**PROVIDED MATERIAL:**
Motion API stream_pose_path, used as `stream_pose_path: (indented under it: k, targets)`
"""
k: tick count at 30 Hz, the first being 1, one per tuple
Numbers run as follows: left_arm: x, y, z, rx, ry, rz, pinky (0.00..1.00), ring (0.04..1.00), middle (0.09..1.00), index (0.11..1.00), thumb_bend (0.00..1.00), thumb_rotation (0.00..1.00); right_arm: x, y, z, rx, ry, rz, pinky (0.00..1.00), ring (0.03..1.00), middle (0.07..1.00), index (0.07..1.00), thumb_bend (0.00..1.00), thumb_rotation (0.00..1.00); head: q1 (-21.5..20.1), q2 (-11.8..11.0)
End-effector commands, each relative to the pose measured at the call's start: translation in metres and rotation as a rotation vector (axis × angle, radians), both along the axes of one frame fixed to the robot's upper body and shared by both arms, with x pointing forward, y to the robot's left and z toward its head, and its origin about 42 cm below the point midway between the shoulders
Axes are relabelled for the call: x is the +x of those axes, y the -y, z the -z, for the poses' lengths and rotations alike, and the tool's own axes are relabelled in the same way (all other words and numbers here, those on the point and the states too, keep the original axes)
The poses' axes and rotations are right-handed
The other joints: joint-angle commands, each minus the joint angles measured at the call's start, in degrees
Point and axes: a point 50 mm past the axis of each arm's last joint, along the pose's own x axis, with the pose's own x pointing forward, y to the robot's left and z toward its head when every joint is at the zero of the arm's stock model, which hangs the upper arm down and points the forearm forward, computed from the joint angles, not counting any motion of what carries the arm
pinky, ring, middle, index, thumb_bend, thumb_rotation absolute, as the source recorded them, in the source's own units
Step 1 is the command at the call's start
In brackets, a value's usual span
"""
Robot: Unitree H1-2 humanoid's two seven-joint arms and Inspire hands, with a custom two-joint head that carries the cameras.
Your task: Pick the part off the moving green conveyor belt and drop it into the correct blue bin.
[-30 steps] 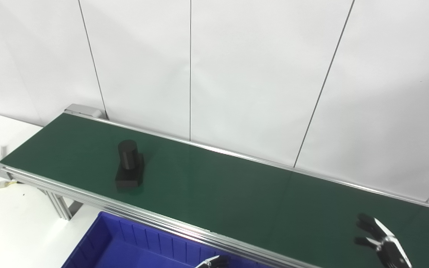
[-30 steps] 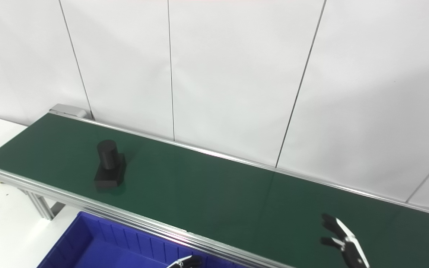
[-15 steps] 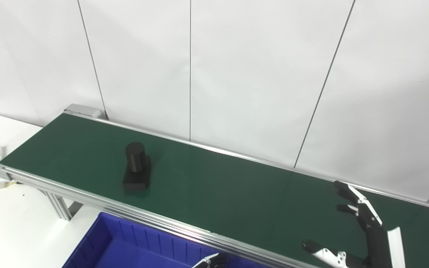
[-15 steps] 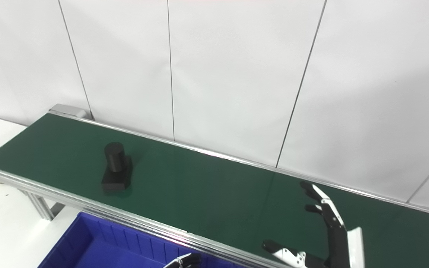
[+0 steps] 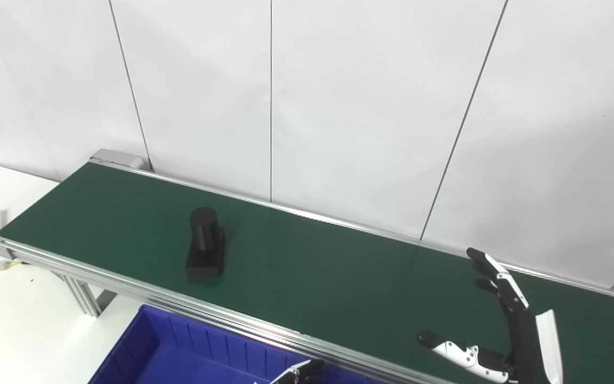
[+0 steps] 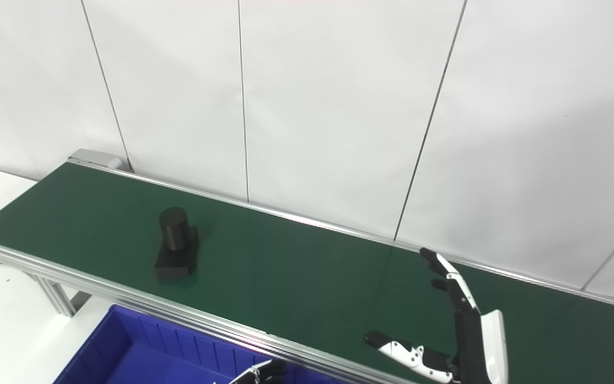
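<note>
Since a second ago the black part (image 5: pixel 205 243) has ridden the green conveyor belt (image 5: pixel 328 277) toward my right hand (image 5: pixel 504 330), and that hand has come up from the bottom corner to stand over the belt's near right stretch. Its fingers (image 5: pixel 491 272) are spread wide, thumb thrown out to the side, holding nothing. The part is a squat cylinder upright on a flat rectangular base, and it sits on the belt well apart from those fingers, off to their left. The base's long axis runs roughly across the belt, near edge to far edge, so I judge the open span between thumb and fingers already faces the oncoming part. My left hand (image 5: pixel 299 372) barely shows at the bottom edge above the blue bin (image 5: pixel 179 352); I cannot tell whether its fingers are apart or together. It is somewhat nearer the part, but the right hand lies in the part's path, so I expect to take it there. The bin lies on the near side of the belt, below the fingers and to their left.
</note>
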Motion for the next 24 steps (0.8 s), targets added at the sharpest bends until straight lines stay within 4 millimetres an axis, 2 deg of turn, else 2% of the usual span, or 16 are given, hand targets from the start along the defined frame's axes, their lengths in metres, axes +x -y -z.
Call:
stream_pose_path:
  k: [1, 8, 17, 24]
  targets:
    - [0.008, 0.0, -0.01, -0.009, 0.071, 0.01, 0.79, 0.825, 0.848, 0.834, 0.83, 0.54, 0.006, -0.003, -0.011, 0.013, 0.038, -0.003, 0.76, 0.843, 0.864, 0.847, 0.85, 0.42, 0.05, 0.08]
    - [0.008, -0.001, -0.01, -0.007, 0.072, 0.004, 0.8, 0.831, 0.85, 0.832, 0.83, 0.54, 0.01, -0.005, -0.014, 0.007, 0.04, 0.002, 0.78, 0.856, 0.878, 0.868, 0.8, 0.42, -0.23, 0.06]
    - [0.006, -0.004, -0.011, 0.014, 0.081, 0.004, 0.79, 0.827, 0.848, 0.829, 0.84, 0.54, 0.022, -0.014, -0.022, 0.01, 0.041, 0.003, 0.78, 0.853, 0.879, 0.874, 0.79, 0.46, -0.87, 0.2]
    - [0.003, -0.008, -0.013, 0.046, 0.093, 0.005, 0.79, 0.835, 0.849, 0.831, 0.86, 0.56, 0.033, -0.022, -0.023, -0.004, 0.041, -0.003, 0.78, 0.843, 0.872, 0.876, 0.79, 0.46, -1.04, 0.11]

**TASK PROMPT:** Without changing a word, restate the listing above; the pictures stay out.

**RESULT:**
Motion API stream_pose_path, used as `stream_pose_path: (indented under it: k, targets)`
"""
k: tick count at 30 Hz, the first being 1, one per tuple
Numbers run as follows: left_arm: x, y, z, rx, ry, rz, pinky (0.00..1.00), ring (0.04..1.00), middle (0.09..1.00), index (0.11..1.00), thumb_bend (0.00..1.00), thumb_rotation (0.00..1.00); right_arm: x, y, z, rx, ry, rz, pinky (0.00..1.00), ring (0.03..1.00), middle (0.07..1.00), index (0.07..1.00), thumb_bend (0.00..1.00), thumb_rotation (0.00..1.00); head: q1 (-21.5..20.1), q2 (-11.8..11.0)
End-effector commands, each relative to the pose measured at the call's start: translation in metres and rotation as a rotation vector (axis × angle, radians), both along the axes of one frame fixed to the robot's upper body and shared by both arms, with x pointing forward, y to the robot's left and z toward its head, and its origin about 42 cm below the point midway between the shoulders
Axes are relabelled for the call: x is the +x of those axes, y the -y, z the -z, for the poses' lengths and rotations alike, and the tool's own axes are relabelled in the same way (all other words and numbers here, those on the point and the states too, keep the original axes)
The poses' axes and rotations are right-handed
The other joints: joint-angle commands, each minus the joint angles measured at the call's start, in degrees
Point and axes: a point 50 mm past the axis of each arm's last joint, along the pose's own x axis, with the pose's own x pointing forward, y to the robot's left and z toward its head when every joint is at the zero of the arm's stock model, which hangs the upper arm down and points the forearm forward, computed from the joint angles, not counting any motion of what carries the arm
pinky, ring, middle, index, thumb_bend, thumb_rotation absolute, as the source recorded them, in the source's own units
Step 1 is the command at the call's start
In brackets, a value's usual span
"""
Robot: Unitree H1-2 humanoid's two seven-joint arms and Inspire hands, with a custom two-joint head that carries the cameras.
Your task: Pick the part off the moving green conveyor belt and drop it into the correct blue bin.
[-30 steps] 
[-30 steps] 
[-15 steps] 
[-15 steps] 
[+0 steps] 
[+0 steps] 
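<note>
Since a second ago the black part (image 5: pixel 205 243) has ridden the green conveyor belt (image 5: pixel 328 277) toward my right hand (image 5: pixel 504 330), and that hand has come up from the bottom corner to stand over the belt's near right stretch. Its fingers (image 5: pixel 491 272) are spread wide, thumb thrown out to the side, holding nothing. The part is a squat cylinder upright on a flat rectangular base, and it sits on the belt well apart from those fingers, off to their left. The base's long axis runs roughly across the belt, near edge to far edge, so I judge the open span between thumb and fingers already faces the oncoming part. My left hand (image 5: pixel 299 372) barely shows at the bottom edge above the blue bin (image 5: pixel 179 352); I cannot tell whether its fingers are apart or together. It is somewhat nearer the part, but the right hand lies in the part's path, so I expect to take it there. The bin lies on the near side of the belt, below the fingers and to their left.
</note>
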Motion for the next 24 steps (0.8 s), targets added at the sharpest bends until straight lines stay within 4 millimetres an axis, 2 deg of turn, else 2% of the usual span, or 16 are given, hand targets from the start along the defined frame's axes, their lengths in metres, axes +x -y -z.
Call:
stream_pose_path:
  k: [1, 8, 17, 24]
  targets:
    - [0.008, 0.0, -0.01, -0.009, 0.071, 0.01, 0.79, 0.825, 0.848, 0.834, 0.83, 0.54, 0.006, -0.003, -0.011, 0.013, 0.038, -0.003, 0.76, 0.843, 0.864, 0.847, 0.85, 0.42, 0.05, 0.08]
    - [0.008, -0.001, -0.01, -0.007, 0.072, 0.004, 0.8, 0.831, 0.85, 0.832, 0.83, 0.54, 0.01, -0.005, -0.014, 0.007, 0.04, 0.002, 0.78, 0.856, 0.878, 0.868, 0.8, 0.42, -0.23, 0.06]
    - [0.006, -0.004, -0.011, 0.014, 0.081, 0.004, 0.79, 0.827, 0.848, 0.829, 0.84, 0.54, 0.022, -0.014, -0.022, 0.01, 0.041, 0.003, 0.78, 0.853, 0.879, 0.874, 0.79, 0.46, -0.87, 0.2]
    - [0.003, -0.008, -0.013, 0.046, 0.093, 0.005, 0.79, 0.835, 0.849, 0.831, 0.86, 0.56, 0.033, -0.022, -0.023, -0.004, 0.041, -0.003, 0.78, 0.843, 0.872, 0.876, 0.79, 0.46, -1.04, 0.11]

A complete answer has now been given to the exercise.